1. (80 pts) Continue to work with the 6 datasets of a bookstore: customers, items, list, orders, prices, and salesrep. Use PROC SQL only for this question. No data steps or other PROCs are allowed.
- You’ve worked to see which rep sold the most copies of books. In the real world of business, it’s all about $ of sales. There is enough info in the provided data tables to calculate the $ sales of each order. Your task is to find out the annual $ sales of each sales representative. You may notice that prices change periodically per book. Be sure to fetch the right price for the orders based on the order date.
- Considering all the years together, which sales rep has the most $ sales?
- Comparing total sales of all years may not make sense, because there may be sales reps who joined the sales force later than others. Which summary statistic would be more appropriate then? Carry out that calculation, and the find the best sales rep.
- For each sales rep, which year is his personal best year?
- Consider just the personal best years. Which year is the most common?
6. (20 pts) Create an experimental design for a clinical trial comparing two drugs.
6.1: Create three SAS datasets (using DATA steps):
– the 1st called site, having the character variable center with values DE, PA, NJ, and MD. You have four sites listed in this dataset.
– the 2nd called arm, having the numeric variable trt with values 0 and 1. 0 will be the control group, and 1 will be the treatment group.

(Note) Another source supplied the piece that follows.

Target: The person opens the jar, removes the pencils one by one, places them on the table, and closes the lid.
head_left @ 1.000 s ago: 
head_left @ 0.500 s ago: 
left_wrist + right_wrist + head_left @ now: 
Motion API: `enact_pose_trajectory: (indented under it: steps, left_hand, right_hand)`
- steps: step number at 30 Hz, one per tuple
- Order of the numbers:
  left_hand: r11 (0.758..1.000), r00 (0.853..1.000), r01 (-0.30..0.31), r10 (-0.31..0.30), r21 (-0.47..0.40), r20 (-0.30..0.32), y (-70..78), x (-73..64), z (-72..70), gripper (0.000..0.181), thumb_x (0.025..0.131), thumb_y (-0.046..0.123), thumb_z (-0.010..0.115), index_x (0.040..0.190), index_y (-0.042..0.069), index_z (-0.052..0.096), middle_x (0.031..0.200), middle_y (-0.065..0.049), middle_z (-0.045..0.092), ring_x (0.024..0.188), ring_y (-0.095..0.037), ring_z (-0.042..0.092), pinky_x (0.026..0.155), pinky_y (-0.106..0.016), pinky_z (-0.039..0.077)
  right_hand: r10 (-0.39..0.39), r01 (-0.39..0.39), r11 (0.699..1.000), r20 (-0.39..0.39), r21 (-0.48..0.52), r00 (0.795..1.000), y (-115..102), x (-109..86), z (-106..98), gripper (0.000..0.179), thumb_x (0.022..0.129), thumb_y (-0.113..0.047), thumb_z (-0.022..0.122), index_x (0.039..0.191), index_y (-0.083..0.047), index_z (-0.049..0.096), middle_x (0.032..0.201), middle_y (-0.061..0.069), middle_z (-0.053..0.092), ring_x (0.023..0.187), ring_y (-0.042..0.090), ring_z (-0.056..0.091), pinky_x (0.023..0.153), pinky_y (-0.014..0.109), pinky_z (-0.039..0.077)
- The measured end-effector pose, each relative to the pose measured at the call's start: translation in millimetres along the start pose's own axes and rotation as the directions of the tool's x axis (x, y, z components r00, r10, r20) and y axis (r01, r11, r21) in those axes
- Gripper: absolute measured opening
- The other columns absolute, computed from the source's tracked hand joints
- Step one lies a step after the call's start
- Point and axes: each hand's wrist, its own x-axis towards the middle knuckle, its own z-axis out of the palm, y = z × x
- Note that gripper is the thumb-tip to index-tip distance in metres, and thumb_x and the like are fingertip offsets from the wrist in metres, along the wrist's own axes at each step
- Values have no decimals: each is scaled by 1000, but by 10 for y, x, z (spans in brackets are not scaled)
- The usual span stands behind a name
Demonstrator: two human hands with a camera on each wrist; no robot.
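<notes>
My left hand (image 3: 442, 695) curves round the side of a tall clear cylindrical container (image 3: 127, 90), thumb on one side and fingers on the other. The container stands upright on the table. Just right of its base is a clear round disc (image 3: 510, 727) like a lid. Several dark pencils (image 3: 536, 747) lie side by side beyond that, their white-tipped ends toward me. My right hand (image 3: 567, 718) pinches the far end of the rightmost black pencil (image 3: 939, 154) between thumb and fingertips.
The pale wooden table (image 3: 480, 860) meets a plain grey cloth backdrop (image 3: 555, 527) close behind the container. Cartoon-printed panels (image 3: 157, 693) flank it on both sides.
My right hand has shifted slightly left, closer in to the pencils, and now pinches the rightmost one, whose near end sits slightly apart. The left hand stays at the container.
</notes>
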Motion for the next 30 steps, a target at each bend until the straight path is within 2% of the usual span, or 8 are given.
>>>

This dataset has 2 obs.
– the 3rd called dose containing the character variable dosage with values Low , Medium, and High.
Make sure that the character variable has sufficient length.
6.2: Using a single PROC SQL procedure statement, display all possible combinations (4x2x3) of the three variables center, trt and dosage, ordered first by ascending order of center, descending order of trt, and then randomly ordered within each value of dosage.
Hint: how to sort randomly? Use ranuni(12345) as you would use a variable name in the ‘order by’ clause. You do not need to include this as a variable in your dataset. You can use any other seed number instead of 12345, such as your birthday.
The function ranuni() provides a random draw from a uniform distribution using the integer value provided in parentheses as the seed for the random number generation. By specifying the same random seed, each run of the SAS code will produce the same result.